Bir sonraki görev: Ülkenin Doğu ve Batı’sındaki milliyetçi seferberlik, çeşitli milliyetçi ideolojiler kullanılarak ortaya çıkmıştır. Bu nedenle, hem Ukrayna hem de Rusya milliyetçiliğini eleştirmemiz gerekir. Aynı zamanda şunu hatırlamamız gerekir ki Ukrayna milliyetçiliği daha canlıdır. Devletin güçleri ve silahlı çeteler onun yanında ve bu akım (Ukrayna milliyetçiliği) gençler arasında Rus milliyetçiliğinden katbekat daha yaygın. Bu yüzden ateşimizi onun üzerine yoğunlaştırmalıyız.           

Önerilen programın başarısı, sadece solcuların faaliyetlerine bağlı değildir. Bu daha çok rejimin içindeki evrime bağlıdır. Rejiminaçık faşist biçimlere bürünmesi çok yüksek bir olasılık. Bu durumda, yukarıda belirttiğimiz tüm öneriler geçersiz kalacaktır.           

Önerilen taktikler için bir diğer büyük sorun da Ukrayna’da yeterince büyük sol güçlerin olmayışıdır. Milliyetçilik seferberliği, Ukraynalı solcu örgütleri çok sert bir şekilde etkilemiştir. Bazıları Maidan hareketine ve Avrupa yanılsamalarına kapıldı ve Ukrayna milliyetçi hareketine dahil oldu. Bu durum anarşistlerde (anarko-sendikalistler hariç) ve Kiev’deki “Sol Muhalefet” adlı Troçkist grubun çoğunluğunda görüldü. Anarşistler, Praviy Sektor’un Nazileriyle omuz omuza özel polisle çatışıp molotof kokteylleri attılar. Sol grupların bir kısmı ise Rusya konusunda yanılsamaya kapıldı. Bu durum neo-stalinist örgüt ‘’Borotba’’ ile diğer küçük Stalinist gruplarda görüldü. Ve şimdi anti-Maidan hareketinde aktif rol oynuyorlar. Ne yazık ki benim grubum Akıntıya Karşı’dan da bazı yoldaşlar Avrupalı yanılgısına kapıldı. Grubumuz bölündü; bu yüzden ortak bir noktada buluşamıyoruz.           

Bu metinde bizimle karşıtlarımızın arasındaki farkları görebilirsiniz. Fakat bunları daha iyi anlamak açısından bu olguları açık ve saptırmasız bir şekilde ele almak gerekir. Bu bilgiler benzer hataları yapmış Avrupalı solculara yararlı olacaktır. Karşıtlarımızla anlaşamadığımız noktalar şunlardır:

-      Onlar, tüm eleştiri oklarını Rus emperyalizmine çevirip Avrupa ve Amerika’nın faaliyetlerinin tamamen görmezlikten gelinmesi gerektiğine inanıyorlar.

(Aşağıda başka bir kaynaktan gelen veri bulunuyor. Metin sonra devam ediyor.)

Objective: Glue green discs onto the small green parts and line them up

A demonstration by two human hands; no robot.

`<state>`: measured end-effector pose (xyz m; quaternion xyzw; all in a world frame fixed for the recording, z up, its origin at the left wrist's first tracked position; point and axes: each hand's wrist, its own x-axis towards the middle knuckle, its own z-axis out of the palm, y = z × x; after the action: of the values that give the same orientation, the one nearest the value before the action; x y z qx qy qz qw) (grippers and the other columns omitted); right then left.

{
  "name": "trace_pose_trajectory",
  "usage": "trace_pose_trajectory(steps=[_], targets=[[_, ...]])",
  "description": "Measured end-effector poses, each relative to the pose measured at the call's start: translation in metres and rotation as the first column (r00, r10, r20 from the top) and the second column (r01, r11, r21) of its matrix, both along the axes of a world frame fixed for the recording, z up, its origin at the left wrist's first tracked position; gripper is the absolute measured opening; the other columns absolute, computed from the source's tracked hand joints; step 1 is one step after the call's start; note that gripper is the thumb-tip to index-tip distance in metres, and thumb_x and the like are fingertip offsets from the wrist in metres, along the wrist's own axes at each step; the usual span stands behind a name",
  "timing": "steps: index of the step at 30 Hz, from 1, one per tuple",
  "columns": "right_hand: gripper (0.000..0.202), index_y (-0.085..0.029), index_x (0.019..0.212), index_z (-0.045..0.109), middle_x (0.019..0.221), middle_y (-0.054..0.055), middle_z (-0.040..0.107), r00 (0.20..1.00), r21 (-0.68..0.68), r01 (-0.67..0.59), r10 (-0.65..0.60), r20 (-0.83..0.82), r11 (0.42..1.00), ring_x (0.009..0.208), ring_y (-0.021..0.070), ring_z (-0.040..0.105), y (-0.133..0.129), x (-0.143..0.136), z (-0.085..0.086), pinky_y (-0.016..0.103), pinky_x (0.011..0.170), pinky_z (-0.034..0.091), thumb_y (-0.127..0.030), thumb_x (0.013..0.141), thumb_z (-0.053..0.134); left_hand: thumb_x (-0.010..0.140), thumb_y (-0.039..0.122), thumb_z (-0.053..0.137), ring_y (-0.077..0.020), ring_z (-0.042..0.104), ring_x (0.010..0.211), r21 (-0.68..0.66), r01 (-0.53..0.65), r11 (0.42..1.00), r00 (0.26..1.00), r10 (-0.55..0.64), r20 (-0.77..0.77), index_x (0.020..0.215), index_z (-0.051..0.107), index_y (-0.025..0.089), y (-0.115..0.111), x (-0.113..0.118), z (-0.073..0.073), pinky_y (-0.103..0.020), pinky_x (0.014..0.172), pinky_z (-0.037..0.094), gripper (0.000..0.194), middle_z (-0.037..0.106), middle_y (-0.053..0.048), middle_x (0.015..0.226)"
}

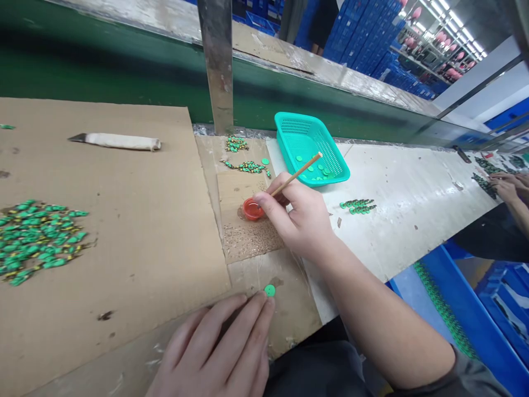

-      Onlar, en büyük darbenin Rus milliyetçiliğine vurulması gerektiğine inanıp Ukrayna milliyetçiliğinin esaslı bir tehdit teşkil ettiğine inanmıyorlar.

-      Faşist bir rejime doğru hızla gidişi görmezlikten gelip demokratik yanılsamaları yüceltiyorlar.

-      Ukrayna’nın, Avrupa yönündeki tercihinin kayıtsız şartsız desteklenmesi gerektiğine inanıyorlar; çünkü bu tercihte Ukrayna’nın Avrupa emperyalizmi tarafından özümsenmesinden başka bir şey görüyorlar.

 

Ukrayna’daki durum çok karışık. Fakat yine de umuyorum ki bir şekilde bağımsız sınıf bilincini yaratmanın bir yolu vardır. Bu doğrultuda, hem Ukrayna hem Rusya milliyetçiliğinden bağımsız bir hareket oluşturmalıyız. Amerika ya da Avrupa emperyalizminden de, Rus emperyalizminden de bağımsız bir hareket. İşçi sınıfının, sınıf bilinçli güçlerinin hareketi.

 

 

 

            *Doğu Ukrayna’daki ayaklanma bunu kanıtladı. Donetsk ve Luhansk’taki insanlar iki hafta boyunca Rusya’dan yardım çağrısında bulundu fakat hiçbir Rus tankı Ukrayna sınırlarını geçmedi.